**What is required**: Output the line that contains "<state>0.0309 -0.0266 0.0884" and each line after it in the listing, exactly as they appear, through the very last line.

**Dataset content**:
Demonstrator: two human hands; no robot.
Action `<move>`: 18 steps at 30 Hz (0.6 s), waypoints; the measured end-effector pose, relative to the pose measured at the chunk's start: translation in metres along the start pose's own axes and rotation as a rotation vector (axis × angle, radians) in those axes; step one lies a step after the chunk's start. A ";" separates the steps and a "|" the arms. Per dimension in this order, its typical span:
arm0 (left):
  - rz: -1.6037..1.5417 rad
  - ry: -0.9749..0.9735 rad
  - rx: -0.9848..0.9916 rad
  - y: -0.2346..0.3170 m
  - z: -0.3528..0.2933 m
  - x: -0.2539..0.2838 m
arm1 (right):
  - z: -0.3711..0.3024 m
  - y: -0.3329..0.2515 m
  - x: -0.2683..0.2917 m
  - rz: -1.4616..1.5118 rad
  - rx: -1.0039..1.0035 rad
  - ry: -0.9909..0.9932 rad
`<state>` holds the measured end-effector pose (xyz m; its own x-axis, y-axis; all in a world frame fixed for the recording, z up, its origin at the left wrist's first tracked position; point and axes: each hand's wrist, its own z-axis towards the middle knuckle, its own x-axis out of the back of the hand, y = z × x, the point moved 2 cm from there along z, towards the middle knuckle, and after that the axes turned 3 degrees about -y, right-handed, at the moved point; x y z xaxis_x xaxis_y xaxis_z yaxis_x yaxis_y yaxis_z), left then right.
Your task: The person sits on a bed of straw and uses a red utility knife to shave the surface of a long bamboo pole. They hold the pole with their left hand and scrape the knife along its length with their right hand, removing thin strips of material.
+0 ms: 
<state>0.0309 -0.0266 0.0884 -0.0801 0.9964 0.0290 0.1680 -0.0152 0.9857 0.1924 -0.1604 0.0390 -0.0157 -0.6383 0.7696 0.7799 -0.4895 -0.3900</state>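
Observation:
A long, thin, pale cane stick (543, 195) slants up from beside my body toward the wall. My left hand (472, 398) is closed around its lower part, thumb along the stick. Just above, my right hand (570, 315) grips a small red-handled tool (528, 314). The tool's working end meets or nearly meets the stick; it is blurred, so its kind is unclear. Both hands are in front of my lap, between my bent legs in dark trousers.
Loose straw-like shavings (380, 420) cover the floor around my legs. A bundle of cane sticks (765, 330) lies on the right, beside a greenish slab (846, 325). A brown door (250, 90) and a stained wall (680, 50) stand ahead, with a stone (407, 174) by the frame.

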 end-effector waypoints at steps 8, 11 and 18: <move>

**Task answer**:
<state>0.0309 -0.0266 0.0884 -0.0801 0.9964 0.0290 0.1680 -0.0152 0.9857 0.1924 -0.1604 0.0390 -0.0157 -0.6383 0.7696 0.7799 -0.4895 -0.3900</state>
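Observation:
A long, thin, pale cane stick (543, 195) slants up from beside my body toward the wall. My left hand (472, 398) is closed around its lower part, thumb along the stick. Just above, my right hand (570, 315) grips a small red-handled tool (528, 314). The tool's working end meets or nearly meets the stick; it is blurred, so its kind is unclear. Both hands are in front of my lap, between my bent legs in dark trousers.
Loose straw-like shavings (380, 420) cover the floor around my legs. A bundle of cane sticks (765, 330) lies on the right, beside a greenish slab (846, 325). A brown door (250, 90) and a stained wall (680, 50) stand ahead, with a stone (407, 174) by the frame.
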
 end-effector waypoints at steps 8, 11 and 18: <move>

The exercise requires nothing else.